As we mark the 10th anniversary of Fogarty's efforts to encourage medical students and young scientists to pursue a career in global health, it's a useful time for reflection. What started as a small program that sent about 20 medical students a year to a developing country for hands-on research experience has now blossomed beyond our wildest dreams.
This year, more than 80 U.S. and foreign fellows will carry out research projects in 24 low- and middle-income countries (LMICs). The initial group largely had experience in infectious diseases and joined research projects focused primarily on HIV/AIDS, malaria or tuberculosis. Now our participants run the gamut from geneticists to infectious disease docs, and from diabetologists to bioengineers.
Originally supported by a single private donation, we now enjoy funding partnerships with 17 NIH Institutes, Centers and Offices, which support worthy candidates targeting research in their areas of interest. There is broad recognition of the importance of helping us to bridge the gap between doctoral work and a solid career pathway in global health research.
The response has been extraordinary and we were delighted to expand the program a few years ago to include Fulbright and Doris Duke Foundation fellows, who join us for the weeklong orientation on the NIH campus. All the fellows have the opportunity to hear about cutting-edge work from top scientists, informally interact with NIH leaders and network with each other.

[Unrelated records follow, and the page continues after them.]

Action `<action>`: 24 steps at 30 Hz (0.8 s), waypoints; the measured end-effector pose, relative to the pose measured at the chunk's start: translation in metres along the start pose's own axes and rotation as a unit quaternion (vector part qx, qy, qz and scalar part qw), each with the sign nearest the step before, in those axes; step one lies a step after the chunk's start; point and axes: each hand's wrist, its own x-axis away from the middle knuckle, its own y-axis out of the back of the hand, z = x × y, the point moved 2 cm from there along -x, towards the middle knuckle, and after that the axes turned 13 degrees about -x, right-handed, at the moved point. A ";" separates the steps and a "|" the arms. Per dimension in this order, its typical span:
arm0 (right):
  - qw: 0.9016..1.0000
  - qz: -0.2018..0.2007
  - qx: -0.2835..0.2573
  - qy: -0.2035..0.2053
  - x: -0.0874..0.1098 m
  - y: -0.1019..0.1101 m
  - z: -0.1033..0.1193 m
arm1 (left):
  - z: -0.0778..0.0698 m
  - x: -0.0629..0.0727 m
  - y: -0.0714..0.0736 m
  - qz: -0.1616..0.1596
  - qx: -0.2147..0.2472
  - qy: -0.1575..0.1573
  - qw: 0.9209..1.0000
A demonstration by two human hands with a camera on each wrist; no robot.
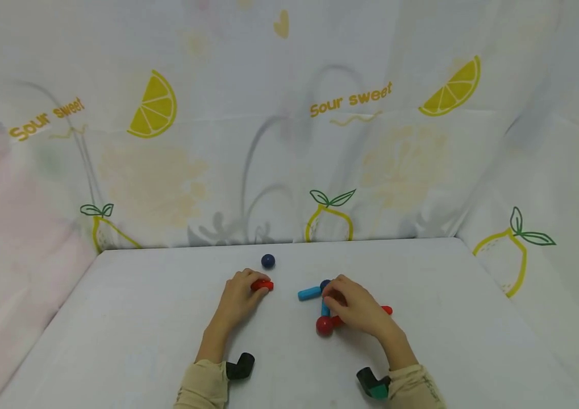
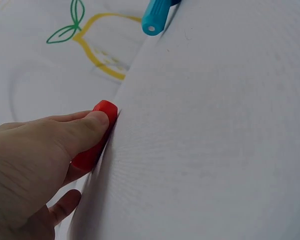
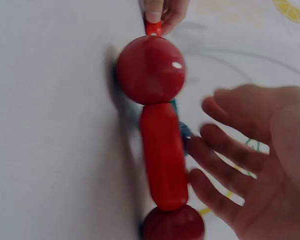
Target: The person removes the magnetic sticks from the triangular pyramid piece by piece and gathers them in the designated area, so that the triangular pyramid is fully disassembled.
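Observation:
My left hand point(image 1: 240, 298) pinches a short red rod point(image 2: 97, 142) between thumb and fingers, low over the white table. Farther back lies a loose dark blue ball point(image 1: 267, 261). My right hand point(image 1: 353, 304), fingers loosely bent, is over a joined shape of rods and balls. That shape has a red ball point(image 1: 324, 326), a red rod point(image 3: 164, 155) leading to a second red ball point(image 3: 173, 225), and light blue rods point(image 1: 309, 293) meeting at another dark blue ball point(image 1: 325, 284). In the right wrist view the fingertips are beside the red rod; the hand hides part of the shape in the head view.
The white table point(image 1: 141, 329) ends at a hanging cloth point(image 1: 279, 147) printed with lemons and words. Another red rod end point(image 1: 387, 310) shows past the right hand. Black wrist-worn pieces point(image 1: 240, 367) stick out by both sleeves.

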 end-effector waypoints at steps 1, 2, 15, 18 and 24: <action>1.000 -0.021 0.001 -0.006 -0.001 0.000 -0.002 | 0.000 0.000 -0.001 -0.002 0.000 -0.001 1.000; 0.999 -0.039 0.001 -0.014 -0.002 -0.001 -0.004 | 0.000 0.000 -0.001 -0.003 -0.001 -0.002 1.000; 0.991 -0.119 -0.008 -0.069 -0.010 -0.013 -0.024 | -0.011 -0.002 0.005 0.016 0.024 -0.009 1.000; 0.990 -0.125 -0.012 -0.063 -0.011 -0.015 -0.021 | -0.028 -0.004 0.007 0.027 0.059 -0.032 0.997; 0.991 -0.122 -0.020 -0.055 -0.013 -0.021 -0.016 | -0.060 -0.003 0.000 0.092 0.096 -0.060 0.989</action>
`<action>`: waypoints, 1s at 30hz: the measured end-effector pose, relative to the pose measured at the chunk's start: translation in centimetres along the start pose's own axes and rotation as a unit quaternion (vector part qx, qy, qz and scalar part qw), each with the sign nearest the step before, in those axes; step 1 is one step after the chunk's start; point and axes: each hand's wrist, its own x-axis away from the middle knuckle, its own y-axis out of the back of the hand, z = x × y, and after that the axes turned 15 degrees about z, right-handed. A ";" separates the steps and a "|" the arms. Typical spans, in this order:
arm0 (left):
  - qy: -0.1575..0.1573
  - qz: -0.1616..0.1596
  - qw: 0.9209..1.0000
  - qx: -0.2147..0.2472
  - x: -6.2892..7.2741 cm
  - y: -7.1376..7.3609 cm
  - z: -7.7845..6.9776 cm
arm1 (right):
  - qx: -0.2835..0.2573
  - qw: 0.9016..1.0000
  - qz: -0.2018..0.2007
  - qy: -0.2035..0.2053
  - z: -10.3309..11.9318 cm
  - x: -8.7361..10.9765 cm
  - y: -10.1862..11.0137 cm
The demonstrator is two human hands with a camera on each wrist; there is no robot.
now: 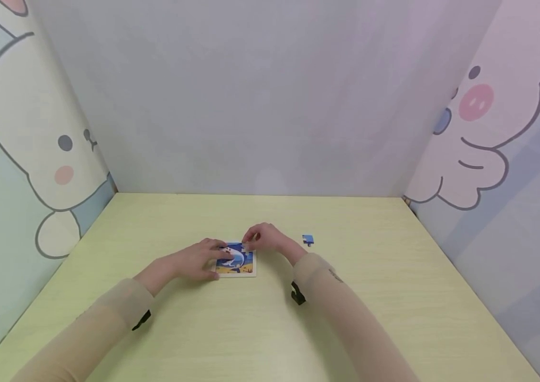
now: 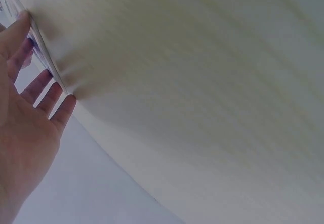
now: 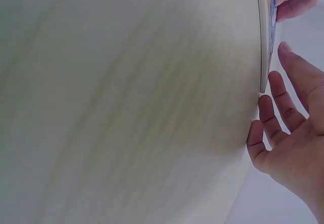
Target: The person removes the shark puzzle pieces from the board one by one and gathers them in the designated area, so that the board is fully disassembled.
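Puzzle (image 1: 237, 267), pale-edged and laid flat on the table (image 1: 212, 329), its left side touched by the left hand (image 1: 197, 260) with fingers extended and unclenched, its far right corner reached by the right hand (image 1: 267, 239) (thumb and fingers parted, relaxed), a loose blue piece (image 1: 308, 239) set apart at right.

Clock from the puzzle board (image 1: 241, 275): its face looks smooth and printed, pale plain rim, as does the loose piece (image 1: 308, 239) between 2 and 3. Tabletop (image 1: 260, 329) reads smooth wood-grain, low sheen. Matt, faintly rippled cloth backdrop (image 1: 250, 106) at 12; matt fabric sleeves (image 1: 356, 318) at 4 and 8.
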 end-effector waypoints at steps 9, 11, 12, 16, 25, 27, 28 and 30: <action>-0.001 0.001 1.000 0.002 0.1 0.1 -0.2 | 0.022 0.999 0.004 -0.024 0.4 -0.7 -0.3; -0.002 0.001 1.000 0.000 0.0 0.0 -0.1 | 0.020 0.999 0.003 -0.028 0.4 -0.8 -0.4; -0.001 0.001 1.000 -0.004 0.0 0.0 -0.1 | 0.020 0.999 0.003 -0.028 0.4 -0.8 -0.4; 0.001 0.000 1.000 -0.009 0.0 -0.1 0.0 | 0.027 0.999 0.005 -0.025 0.4 -1.0 -0.4; 0.003 0.001 1.000 -0.007 0.2 0.1 -0.2 | 0.021 0.999 0.008 -0.027 0.4 -1.3 -0.6; 0.005 0.002 1.000 -0.006 0.2 0.2 -0.2 | 0.016 0.999 0.009 -0.029 0.4 -1.3 -0.7; 0.006 0.002 1.000 -0.005 0.2 0.2 -0.3 | 0.013 0.999 0.009 -0.030 0.4 -1.3 -0.7; 0.010 0.004 1.000 -0.005 0.3 0.2 -0.4 | 0.008 0.999 0.010 -0.030 0.4 -1.2 -0.7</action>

It is gratifying to see how much enthusiasm exists at all levels of training, and the growing recognition of the diversity of diseases now of global importance. I have been delighted to watch our progress - sending Malawi its first-ever pediatric cardiologist, cultivating a rheumatologist studying the link between breast cancer and osteoporosis in China and even engaging several veterinarians to study diseases that affect both humans and animals.

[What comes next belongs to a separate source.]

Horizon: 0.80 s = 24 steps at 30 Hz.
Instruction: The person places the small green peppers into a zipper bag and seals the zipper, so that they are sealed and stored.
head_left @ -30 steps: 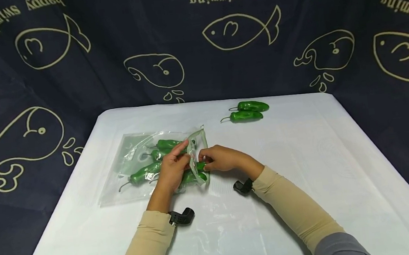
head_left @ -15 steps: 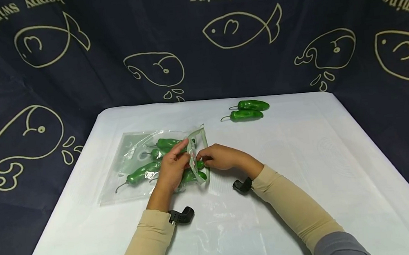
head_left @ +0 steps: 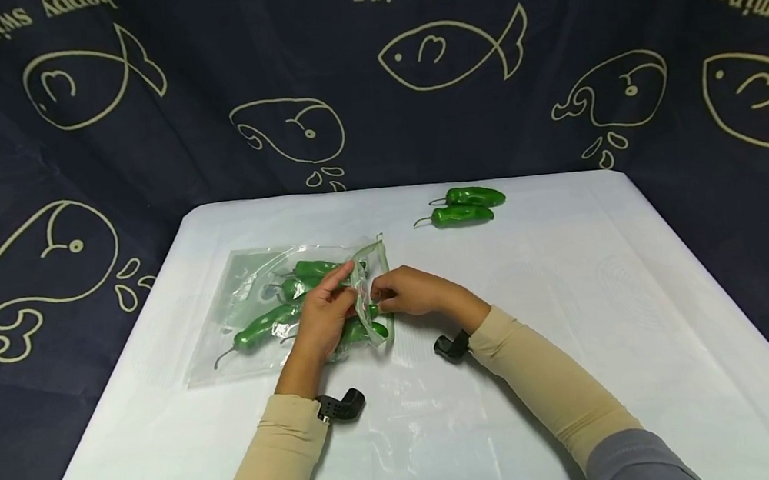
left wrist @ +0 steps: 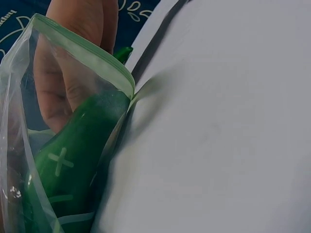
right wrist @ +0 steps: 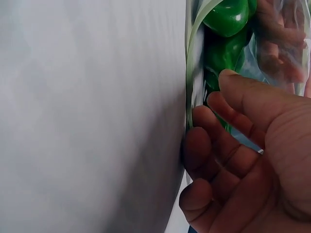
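Observation:
A clear zip bag [head_left: 248,272] lies on the table, its mouth facing right and several green peppers [head_left: 261,329] inside. My left hand [head_left: 322,315] reaches over the bag and pinches the upper edge of its mouth, lifting it. At the mouth, my right hand [head_left: 417,291] touches the end of a green pepper [head_left: 373,310] with its fingertips. In the right wrist view its thumb and loosely bent fingers [right wrist: 238,90] stand apart beside the peppers [right wrist: 226,17]. Through the film in the left wrist view, right-hand fingers [left wrist: 80,43] meet a pepper [left wrist: 73,160].
Two more green peppers [head_left: 462,215] lie side by side near the table's far edge, right of the bag. The white-covered table [head_left: 541,348] reaches a dark blue cloth [head_left: 375,140] with fish drawings at the back. Both wrists carry a black camera [head_left: 341,406].
My right hand has edged slightly, and the pepper at its fingertips has slid left into the bag. A long pepper inside has shifted left. The left hand keeps its place.

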Each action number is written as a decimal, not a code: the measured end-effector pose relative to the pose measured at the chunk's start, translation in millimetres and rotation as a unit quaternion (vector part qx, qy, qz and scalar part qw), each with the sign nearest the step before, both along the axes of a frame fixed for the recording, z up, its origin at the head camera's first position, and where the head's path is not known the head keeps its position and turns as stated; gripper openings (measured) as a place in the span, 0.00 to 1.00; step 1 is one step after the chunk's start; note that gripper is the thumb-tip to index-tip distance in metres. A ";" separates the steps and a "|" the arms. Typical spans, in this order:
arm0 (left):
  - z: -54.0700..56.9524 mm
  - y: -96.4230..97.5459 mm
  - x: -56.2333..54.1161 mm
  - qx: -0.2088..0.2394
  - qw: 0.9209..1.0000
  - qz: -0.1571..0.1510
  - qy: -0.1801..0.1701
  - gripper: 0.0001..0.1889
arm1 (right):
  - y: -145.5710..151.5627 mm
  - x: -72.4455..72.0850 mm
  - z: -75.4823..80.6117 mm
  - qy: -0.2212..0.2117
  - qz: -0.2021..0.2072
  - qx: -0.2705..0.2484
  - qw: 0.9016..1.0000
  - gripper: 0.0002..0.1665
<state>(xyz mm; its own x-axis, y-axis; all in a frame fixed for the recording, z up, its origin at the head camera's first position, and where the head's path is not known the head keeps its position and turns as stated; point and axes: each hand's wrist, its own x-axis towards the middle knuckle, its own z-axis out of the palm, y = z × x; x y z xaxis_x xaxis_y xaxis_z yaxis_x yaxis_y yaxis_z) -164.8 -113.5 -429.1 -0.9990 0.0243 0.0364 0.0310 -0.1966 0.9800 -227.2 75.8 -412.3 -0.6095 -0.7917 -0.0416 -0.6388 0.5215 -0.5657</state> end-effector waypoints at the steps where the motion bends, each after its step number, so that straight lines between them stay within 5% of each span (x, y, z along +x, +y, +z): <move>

Many of our alumni credit their career shift to participation in this program and tell us this early exposure to global health research has inspired them to go further. A growing number have built on their early study results obtained as fellows to cultivate further funding to continue this important work.

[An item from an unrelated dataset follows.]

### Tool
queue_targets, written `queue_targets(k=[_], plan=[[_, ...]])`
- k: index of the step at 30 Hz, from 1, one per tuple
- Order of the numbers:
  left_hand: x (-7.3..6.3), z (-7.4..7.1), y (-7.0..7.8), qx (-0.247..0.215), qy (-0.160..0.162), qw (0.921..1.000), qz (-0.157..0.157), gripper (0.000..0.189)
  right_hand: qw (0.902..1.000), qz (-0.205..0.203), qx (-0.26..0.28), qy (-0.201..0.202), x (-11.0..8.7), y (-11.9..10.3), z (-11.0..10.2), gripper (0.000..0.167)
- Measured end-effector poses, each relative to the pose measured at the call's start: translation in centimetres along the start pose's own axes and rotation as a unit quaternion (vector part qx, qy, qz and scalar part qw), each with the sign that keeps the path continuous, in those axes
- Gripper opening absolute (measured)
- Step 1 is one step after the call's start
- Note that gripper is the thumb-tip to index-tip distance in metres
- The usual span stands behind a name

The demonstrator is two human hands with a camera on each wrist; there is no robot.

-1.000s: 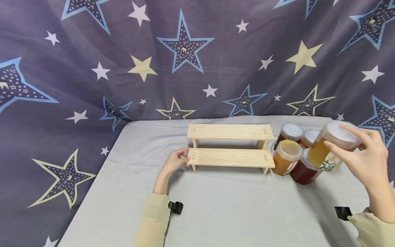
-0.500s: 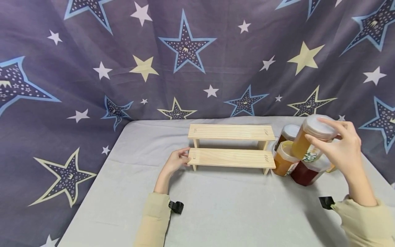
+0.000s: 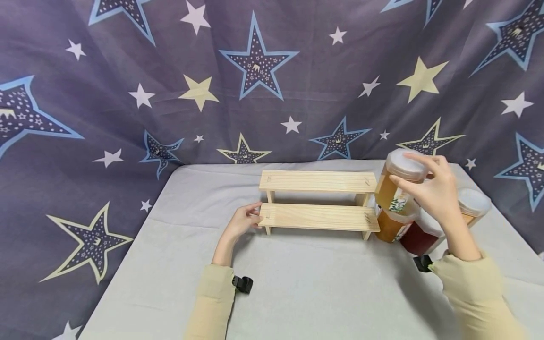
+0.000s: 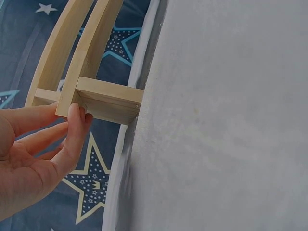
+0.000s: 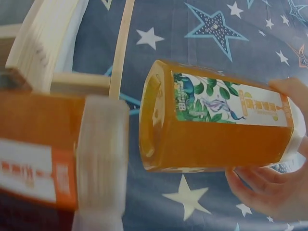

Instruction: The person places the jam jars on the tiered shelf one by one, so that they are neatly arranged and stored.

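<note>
A two-tier wooden shelf (image 3: 318, 217) stands at the back of the table. My left hand (image 3: 241, 223) pinches the left end of its lower board between thumb and fingers, seen closely in the left wrist view. Up in the air, my right hand (image 3: 435, 191) grips a honey jar (image 3: 387, 189) near its white lid. Its patterned label (image 5: 216, 101) shows in the right wrist view. The held jar hangs over another amber jar (image 3: 388, 227) by the shelf's right end and hides part of it in the head view.
Beside that amber jar stands a dark red jar (image 3: 418, 236). Farther right is another jar with a white lid (image 3: 473, 202), partly behind my right arm. A star-patterned cloth (image 3: 255, 118) hangs behind the table (image 3: 318, 283), which has a pale grey cover.
My right hand has carried the honey jar leftward, from above the rightmost jars to beside the upper board's right end. My left hand keeps its place on the shelf.
</note>
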State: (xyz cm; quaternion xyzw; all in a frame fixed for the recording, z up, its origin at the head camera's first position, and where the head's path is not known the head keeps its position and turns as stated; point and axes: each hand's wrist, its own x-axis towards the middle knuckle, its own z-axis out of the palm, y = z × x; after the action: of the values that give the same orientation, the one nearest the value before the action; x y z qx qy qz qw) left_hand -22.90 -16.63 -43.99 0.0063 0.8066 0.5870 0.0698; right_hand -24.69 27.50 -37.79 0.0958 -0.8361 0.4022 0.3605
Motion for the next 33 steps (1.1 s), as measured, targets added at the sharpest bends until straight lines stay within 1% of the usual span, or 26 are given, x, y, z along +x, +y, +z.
queue_targets(k=[2,5,7,8,9,10,13,16,17,20,23,29,33], plan=[[0.0,0.0,0.0,0.000,-0.001,1.0000,0.002,0.050,0.9998,-0.001,0.021,-0.004,0.2,-2.3,0.2,0.056],[0.1,0.1,0.1,-0.003,-0.003,1.0000,0.005,0.049,0.9989,-0.002,0.043,-0.017,0.4,-6.4,0.3,0.053],[0.2,0.1,0.1,-0.006,-0.002,1.0000,0.004,0.049,0.9983,-0.003,0.051,-0.026,0.5,-8.5,0.5,0.051],[0.2,0.1,0.1,-0.009,-0.003,1.0000,0.002,0.049,0.9978,0.001,0.061,-0.027,0.6,-8.9,0.8,0.050],[0.2,0.1,0.1,-0.010,-0.003,0.9999,0.003,0.049,0.9978,0.001,0.058,-0.033,0.7,-9.4,1.0,0.050],[0.2,0.1,0.1,-0.011,-0.004,0.9999,0.003,0.049,0.9967,0.002,0.073,-0.036,0.9,-9.2,1.4,0.050],[0.2,0.1,0.2,-0.014,-0.006,0.9999,0.002,0.049,0.9960,0.003,0.079,-0.041,1.2,-9.7,2.5,0.050],[0.2,0.1,0.1,-0.014,-0.009,0.9999,0.000,0.049,0.9948,0.004,0.090,-0.047,1.4,-9.6,3.6,0.050],[0.2,0.1,0.1,-0.014,-0.009,0.9999,-0.001,0.049,0.9954,0.003,0.081,-0.050,1.4,-10.3,3.8,0.049],[0.2,0.2,0.1,-0.008,-0.007,0.9999,-0.003,0.050,0.9950,0.007,0.077,-0.063,1.7,-10.7,4.7,0.050],[0.1,0.2,0.1,-0.004,-0.002,1.0000,-0.001,0.050,0.9951,0.004,0.060,-0.079,2.1,-11.5,5.5,0.050],[0.0,0.1,0.0,-0.003,0.005,1.0000,-0.005,0.050,0.9943,-0.004,0.068,-0.082,2.4,-12.4,7.4,0.050],[0.0,0.0,0.0,-0.006,0.004,0.9999,-0.007,0.050,0.9917,0.004,0.086,-0.096,2.6,-13.1,8.5,0.051]])
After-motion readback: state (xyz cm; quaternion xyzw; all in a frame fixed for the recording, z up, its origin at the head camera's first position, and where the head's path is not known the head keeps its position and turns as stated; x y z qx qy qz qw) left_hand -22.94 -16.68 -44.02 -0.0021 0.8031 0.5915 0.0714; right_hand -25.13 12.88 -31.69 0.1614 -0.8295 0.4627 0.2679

Now, after 10 years, we can see that many who began in the initial cohort are now independent investigators, working in their fields at top research institutions where they keep an eye firmly on global health topics. Some alumni are now are engaged in mentoring the next generation of fellows. Others have gone on to establish departments of obstetrics, infectious disease, cardiology or other specialties in LMIC institutions.
Our Fogarty fellows have done such amazing things, I am always astounded when I have a chance to meet them and witness their poster presentations. This program has a powerful ability to channel the dreams and capture the imagination and aspirations of these young, idealistic students. It provides physicians and postdocs an alternative path for those who are seeking a meaningful and rewarding career in global health.
By seeding the next generation of global health leaders, we ensure we will have the capacity - at home and abroad - to tackle the complex challenges required to improve health for all people.